Task prompt: When a line of the entries below contains "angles", it counts once; state how many such lines there are and nothing else.
++++ Exercise material ++++
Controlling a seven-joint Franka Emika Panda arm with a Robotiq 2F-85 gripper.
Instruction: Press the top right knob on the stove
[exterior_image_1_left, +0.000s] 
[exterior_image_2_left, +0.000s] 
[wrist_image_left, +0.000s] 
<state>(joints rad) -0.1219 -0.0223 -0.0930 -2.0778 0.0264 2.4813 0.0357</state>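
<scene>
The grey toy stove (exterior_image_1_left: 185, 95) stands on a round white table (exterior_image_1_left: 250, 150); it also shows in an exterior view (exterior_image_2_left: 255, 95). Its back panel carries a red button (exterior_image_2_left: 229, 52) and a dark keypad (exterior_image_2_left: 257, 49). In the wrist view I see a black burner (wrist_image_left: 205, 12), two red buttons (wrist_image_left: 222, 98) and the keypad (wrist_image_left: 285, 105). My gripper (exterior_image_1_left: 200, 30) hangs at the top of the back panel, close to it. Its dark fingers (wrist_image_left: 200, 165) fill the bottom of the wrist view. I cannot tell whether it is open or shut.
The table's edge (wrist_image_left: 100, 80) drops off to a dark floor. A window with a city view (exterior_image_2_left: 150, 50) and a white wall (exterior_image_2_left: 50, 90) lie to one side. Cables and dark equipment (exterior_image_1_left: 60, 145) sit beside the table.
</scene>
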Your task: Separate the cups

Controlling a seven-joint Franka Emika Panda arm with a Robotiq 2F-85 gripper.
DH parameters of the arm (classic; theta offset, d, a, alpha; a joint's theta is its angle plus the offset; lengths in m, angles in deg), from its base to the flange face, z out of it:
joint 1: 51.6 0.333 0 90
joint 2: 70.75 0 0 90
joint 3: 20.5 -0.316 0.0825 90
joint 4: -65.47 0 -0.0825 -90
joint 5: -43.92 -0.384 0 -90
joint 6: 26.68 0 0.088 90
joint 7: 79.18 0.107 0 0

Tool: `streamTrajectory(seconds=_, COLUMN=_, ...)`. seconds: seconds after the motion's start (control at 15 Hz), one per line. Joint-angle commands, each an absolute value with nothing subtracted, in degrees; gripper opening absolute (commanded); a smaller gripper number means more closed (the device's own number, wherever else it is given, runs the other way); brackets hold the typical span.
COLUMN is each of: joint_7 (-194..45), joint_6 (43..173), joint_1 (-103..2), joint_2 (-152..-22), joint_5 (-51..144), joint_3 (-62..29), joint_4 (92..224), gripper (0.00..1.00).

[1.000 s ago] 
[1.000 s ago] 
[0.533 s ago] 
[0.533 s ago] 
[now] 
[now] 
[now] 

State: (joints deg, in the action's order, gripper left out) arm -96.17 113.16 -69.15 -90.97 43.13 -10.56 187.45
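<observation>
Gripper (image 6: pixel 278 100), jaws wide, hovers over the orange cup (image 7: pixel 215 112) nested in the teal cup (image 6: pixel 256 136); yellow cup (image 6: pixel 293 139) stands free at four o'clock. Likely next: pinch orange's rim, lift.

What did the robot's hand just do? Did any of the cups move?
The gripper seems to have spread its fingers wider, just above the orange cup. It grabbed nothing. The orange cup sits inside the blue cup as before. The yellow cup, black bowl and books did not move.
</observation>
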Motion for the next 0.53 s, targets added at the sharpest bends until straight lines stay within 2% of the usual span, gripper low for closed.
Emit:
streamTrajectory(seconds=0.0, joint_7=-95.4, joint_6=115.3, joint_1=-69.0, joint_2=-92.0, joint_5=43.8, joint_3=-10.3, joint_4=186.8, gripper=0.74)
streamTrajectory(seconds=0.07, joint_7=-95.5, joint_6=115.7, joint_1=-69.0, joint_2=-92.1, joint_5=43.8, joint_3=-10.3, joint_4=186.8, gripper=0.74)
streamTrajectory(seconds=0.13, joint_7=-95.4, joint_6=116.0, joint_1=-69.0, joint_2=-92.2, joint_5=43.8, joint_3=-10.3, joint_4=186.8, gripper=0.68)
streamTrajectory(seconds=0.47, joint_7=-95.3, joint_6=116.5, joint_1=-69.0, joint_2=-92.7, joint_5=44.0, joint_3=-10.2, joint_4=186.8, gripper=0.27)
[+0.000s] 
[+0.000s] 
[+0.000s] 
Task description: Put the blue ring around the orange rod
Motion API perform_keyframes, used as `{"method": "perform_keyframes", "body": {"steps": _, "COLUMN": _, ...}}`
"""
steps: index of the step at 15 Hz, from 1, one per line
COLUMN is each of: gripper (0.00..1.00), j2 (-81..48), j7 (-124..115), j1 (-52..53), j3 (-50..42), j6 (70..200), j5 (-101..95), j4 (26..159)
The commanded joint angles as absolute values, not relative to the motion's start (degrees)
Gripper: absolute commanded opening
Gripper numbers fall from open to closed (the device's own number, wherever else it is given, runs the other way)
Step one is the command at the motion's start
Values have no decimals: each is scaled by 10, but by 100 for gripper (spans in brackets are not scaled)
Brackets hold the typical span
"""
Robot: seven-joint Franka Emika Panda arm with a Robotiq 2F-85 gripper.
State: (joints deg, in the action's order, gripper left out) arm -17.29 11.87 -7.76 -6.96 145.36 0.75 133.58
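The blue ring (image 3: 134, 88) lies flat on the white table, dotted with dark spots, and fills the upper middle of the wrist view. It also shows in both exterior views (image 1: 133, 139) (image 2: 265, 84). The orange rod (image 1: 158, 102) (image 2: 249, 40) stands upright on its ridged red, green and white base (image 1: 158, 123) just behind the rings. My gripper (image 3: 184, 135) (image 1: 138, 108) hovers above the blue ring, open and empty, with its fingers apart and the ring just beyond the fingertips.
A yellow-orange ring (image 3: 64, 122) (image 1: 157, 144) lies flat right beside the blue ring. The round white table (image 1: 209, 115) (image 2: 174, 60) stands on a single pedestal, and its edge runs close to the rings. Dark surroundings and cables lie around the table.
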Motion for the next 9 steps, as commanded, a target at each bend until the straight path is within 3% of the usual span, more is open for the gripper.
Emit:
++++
Answer section: 2